___ DATA SECTION ___
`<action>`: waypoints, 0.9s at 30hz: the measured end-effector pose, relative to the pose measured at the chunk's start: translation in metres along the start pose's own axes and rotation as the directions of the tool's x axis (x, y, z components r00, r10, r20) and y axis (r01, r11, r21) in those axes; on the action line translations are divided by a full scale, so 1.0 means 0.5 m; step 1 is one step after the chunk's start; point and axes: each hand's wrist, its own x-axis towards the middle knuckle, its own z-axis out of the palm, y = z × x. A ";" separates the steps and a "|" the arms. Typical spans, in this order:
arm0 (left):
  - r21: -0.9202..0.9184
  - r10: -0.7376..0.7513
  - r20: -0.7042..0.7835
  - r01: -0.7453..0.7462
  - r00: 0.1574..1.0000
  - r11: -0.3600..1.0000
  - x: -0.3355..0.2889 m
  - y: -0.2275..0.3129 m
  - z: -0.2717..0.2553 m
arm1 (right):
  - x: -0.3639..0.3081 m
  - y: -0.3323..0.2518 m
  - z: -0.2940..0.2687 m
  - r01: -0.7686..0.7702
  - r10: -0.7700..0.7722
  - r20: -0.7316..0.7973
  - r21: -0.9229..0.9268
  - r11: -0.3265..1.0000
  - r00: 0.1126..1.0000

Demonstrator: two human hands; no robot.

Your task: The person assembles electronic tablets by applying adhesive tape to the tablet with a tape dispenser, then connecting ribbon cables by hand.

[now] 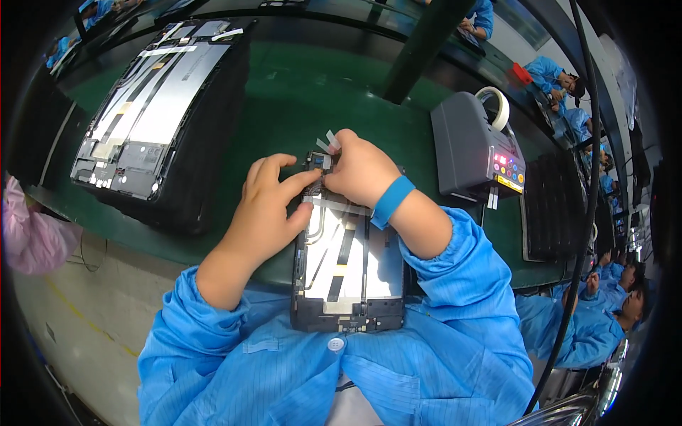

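Note:
An opened tablet (352,266) with bare inner parts lies in front of me, its near end against my blue smock. My left hand (266,199) is over its far left corner, fingers apart, the index fingertip touching the parts there and the thumb by the left edge. Above the far end, my right hand (361,167) has its fingers curled together. Pale strips of tape (329,142) stick out at its fingertips. A blue band (391,201) circles my right wrist. What lies under the right fingers is hidden.
A tall stack of opened tablets (153,106) stands at the left on the green bench (298,85). To the right is a grey tape dispenser (465,145) with a lit panel, then a black stack of trays (554,213). A post (426,50) rises behind. Other people sit around.

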 end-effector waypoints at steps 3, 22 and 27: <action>-0.134 -0.078 0.214 0.108 0.974 0.985 0.006 -0.018 -0.003 | -0.010 0.002 -0.025 0.083 -0.084 0.038 0.032 0.996 0.996; -0.176 -0.061 0.139 0.085 0.988 0.981 0.000 -0.034 0.006 | -0.006 0.035 -0.014 0.233 -0.232 -0.039 0.309 0.922 0.972; -0.166 -0.050 0.141 0.073 0.989 0.983 0.003 -0.034 0.004 | 0.007 0.062 0.002 0.224 -0.290 0.050 0.516 0.827 0.956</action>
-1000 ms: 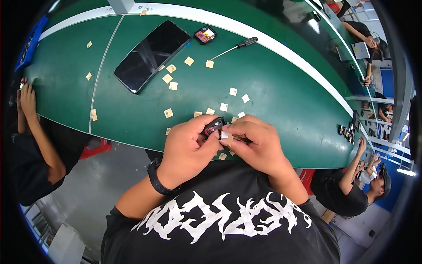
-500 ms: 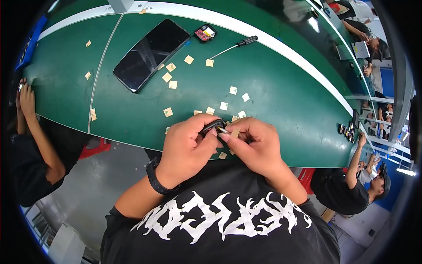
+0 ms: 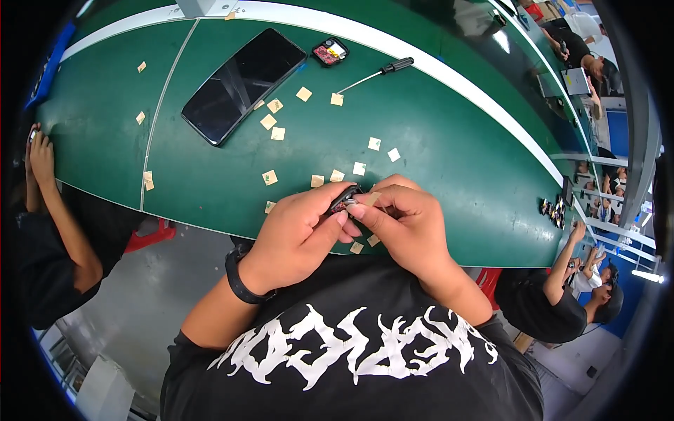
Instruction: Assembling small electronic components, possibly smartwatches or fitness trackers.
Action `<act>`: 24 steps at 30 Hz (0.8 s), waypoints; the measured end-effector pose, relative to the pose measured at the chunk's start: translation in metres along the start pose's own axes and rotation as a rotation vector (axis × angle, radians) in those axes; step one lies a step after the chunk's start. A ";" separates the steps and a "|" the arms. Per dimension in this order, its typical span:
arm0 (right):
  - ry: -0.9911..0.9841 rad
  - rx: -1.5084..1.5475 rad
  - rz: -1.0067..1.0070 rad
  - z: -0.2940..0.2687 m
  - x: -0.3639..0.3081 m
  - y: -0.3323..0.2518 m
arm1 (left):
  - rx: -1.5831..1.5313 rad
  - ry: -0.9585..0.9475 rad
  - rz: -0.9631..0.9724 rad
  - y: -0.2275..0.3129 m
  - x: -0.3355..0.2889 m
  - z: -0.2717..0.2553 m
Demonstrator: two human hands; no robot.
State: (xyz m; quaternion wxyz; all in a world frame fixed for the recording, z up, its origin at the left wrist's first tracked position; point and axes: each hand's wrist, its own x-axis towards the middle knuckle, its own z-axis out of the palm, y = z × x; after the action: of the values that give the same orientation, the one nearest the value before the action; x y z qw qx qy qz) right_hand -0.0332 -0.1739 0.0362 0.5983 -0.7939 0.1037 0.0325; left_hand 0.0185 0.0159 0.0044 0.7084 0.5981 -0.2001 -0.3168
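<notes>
Grip of both hands, left hand (image 3: 298,235) and right hand (image 3: 404,224), stays clamped on the small black part (image 3: 344,198) at lower centre over the green surface (image 3: 449,154), the right fingertips having crept slightly inward, suggesting fine fitting continues.

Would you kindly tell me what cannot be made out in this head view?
- Small dark part: mostly covered by the left hand and right hand; its shape is unclear.
- Small red and black module: too small for detail.
- Dark pieces at the green table's right edge: too small, bent by the fisheye rim.
</notes>
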 end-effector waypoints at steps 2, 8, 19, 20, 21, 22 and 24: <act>-0.019 -0.006 0.057 -0.001 0.001 0.000 | 0.001 -0.017 -0.002 0.000 -0.002 -0.004; -0.092 0.368 0.313 0.000 0.010 0.005 | -0.076 -0.066 -0.027 0.003 -0.004 -0.009; -0.061 0.392 0.270 0.008 0.006 0.007 | -0.107 0.024 -0.004 0.000 -0.006 -0.002; -0.096 0.368 0.266 0.007 0.006 0.008 | -0.063 0.006 0.009 -0.003 -0.006 -0.005; -0.096 0.369 0.266 0.006 0.007 0.006 | -0.018 -0.013 0.023 -0.004 -0.006 -0.006; -0.114 0.447 0.275 0.006 0.008 0.002 | -0.016 -0.013 0.024 -0.003 -0.006 -0.006; -0.132 0.526 0.282 0.004 0.010 0.000 | 0.003 -0.030 0.045 -0.002 -0.006 -0.007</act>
State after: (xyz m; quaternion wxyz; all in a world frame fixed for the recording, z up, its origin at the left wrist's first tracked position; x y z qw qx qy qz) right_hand -0.0229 -0.1710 0.0329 0.7784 -0.5856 0.1787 0.1388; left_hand 0.0186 0.0245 0.0017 0.7115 0.5895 -0.2245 -0.3096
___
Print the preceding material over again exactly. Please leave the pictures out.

* RESPONSE TO THIS EXERCISE
`<action>`: waypoints, 0.9s at 30hz: the measured end-effector pose, relative to the pose measured at the chunk's start: translation in metres along the start pose's own axes and rotation as the directions of the tool's x axis (x, y, z components r00, r10, r20) and y axis (r01, r11, r21) in those axes; on the action line translations are divided by a full scale, so 1.0 means 0.5 m; step 1 is one step after the chunk's start; point and axes: each hand's wrist, its own x-axis towards the middle knuckle, its own z-axis out of the palm, y = z × x. A ";" separates the steps and a "|" the arms. Typical spans, in this order:
arm0 (left):
  - r21: -0.9202..0.9184
  - r10: -0.7376..0.7513
  - r20: -0.7042..0.7835
  - r01: -0.7453..0.7462
  - r00: 0.1574..1.0000
  - r11: -0.3600..1.0000
  - x: -0.3355..0.2889 m
  - y: -0.2275..0.3129 m
  - z: -0.2717..0.2553 m
arm1 (right):
  - x: -0.3639..0.3081 m
  - y: -0.3323..0.2518 m
  - z: -0.2940..0.2687 m
  - r01: -0.7686..0.7702
  - r10: -0.7700..0.7722
  - r20: -0.7316..0.7973
  - r21: -0.9229..0.9268
  - r11: -0.3265..1.0000
  - r00: 0.1126..1.0000

Demonstrator: two human hands; no robot.

Your task: The person assembles electronic tablets by applying adhesive tape to the tablet with a tape dispenser, then connecting ribbon cables by hand.

[now] 

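Note:
An opened tablet (352,266) with bare inner parts lies in front of me, its near end against my blue smock. My left hand (266,199) is over its far left corner, fingers apart, the index fingertip touching the parts there and the thumb by the left edge. Above the far end, my right hand (361,167) has its fingers curled together. Pale strips of tape (329,142) stick out at its fingertips. A blue band (391,201) circles my right wrist. What lies under the right fingers is hidden.
A tall stack of opened tablets (153,106) stands at the left on the green bench (298,85). To the right is a grey tape dispenser (465,145) with a lit panel, then a black stack of trays (554,213). A post (426,50) rises behind. Other people sit around.
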
 end-effector waypoints at steps 3, 22 and 27: <action>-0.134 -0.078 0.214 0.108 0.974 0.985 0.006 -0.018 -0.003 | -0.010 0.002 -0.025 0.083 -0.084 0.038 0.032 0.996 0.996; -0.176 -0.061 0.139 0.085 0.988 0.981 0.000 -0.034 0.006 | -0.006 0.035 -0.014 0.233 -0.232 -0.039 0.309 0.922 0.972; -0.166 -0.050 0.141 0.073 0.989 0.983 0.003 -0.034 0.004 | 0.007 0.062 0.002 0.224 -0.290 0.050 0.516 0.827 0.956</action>
-1000 ms: 
-500 ms: 
+0 ms: 
Instruction: Assembling small electronic components, possibly smartwatches or fitness trackers.
Action `<act>`: 24 steps at 30 Hz (0.8 s), waypoints; the measured end-effector pose, relative to the pose measured at the chunk's start: translation in metres along the start pose's own axes and rotation as a rotation vector (axis × angle, radians) in those axes; step one lies a step after the chunk's start. A ";" separates the steps and a "|" the arms. Per dimension in this order, its typical span:
arm0 (right):
  - ry: -0.9911..0.9841 rad
  - rx: -1.5084..1.5475 rad
  - rz: -1.0067..1.0070 rad
  - z: -0.2940..0.2687 m
  - x: -0.3639..0.3081 m
  - y: -0.3323..0.2518 m
arm1 (left):
  - rx: -1.5831..1.5313 rad
  - ry: -0.9585..0.9475 rad
  - rz: -0.9631..0.9724 rad
  - y: -0.2275..0.3129 m
  - x: -0.3355..0.2889 m
  - z: -0.2717..0.2553 m
Demonstrator: two human hands; no robot.
State: (xyz m; quaternion wxyz; all in a world frame fixed for the recording, z up, its origin at the left wrist's first tracked position; point and axes: each hand's wrist, its own x-axis towards the middle knuckle, its own z-axis out of the palm, y = z × x; after the action: of the values that give the same orientation, the one nearest the value before the action; x y z qw qx qy qz) right_hand -0.0332 -0.1739 0.0362 0.5983 -0.7939 0.1037 0.0325; left_hand 0.0185 0.0159 0.0044 0.7084 0.5981 -0.2001 -0.3168
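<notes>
Grip of both hands, left hand (image 3: 298,235) and right hand (image 3: 404,224), stays clamped on the small black part (image 3: 344,198) at lower centre over the green surface (image 3: 449,154), the right fingertips having crept slightly inward, suggesting fine fitting continues.

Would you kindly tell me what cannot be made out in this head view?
- Small dark part: mostly covered by the left hand and right hand; its shape is unclear.
- Small red and black module: too small for detail.
- Dark pieces at the green table's right edge: too small, bent by the fisheye rim.
</notes>
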 end-effector waypoints at steps 2, 8, 19, 20, 21, 22 and 24: <act>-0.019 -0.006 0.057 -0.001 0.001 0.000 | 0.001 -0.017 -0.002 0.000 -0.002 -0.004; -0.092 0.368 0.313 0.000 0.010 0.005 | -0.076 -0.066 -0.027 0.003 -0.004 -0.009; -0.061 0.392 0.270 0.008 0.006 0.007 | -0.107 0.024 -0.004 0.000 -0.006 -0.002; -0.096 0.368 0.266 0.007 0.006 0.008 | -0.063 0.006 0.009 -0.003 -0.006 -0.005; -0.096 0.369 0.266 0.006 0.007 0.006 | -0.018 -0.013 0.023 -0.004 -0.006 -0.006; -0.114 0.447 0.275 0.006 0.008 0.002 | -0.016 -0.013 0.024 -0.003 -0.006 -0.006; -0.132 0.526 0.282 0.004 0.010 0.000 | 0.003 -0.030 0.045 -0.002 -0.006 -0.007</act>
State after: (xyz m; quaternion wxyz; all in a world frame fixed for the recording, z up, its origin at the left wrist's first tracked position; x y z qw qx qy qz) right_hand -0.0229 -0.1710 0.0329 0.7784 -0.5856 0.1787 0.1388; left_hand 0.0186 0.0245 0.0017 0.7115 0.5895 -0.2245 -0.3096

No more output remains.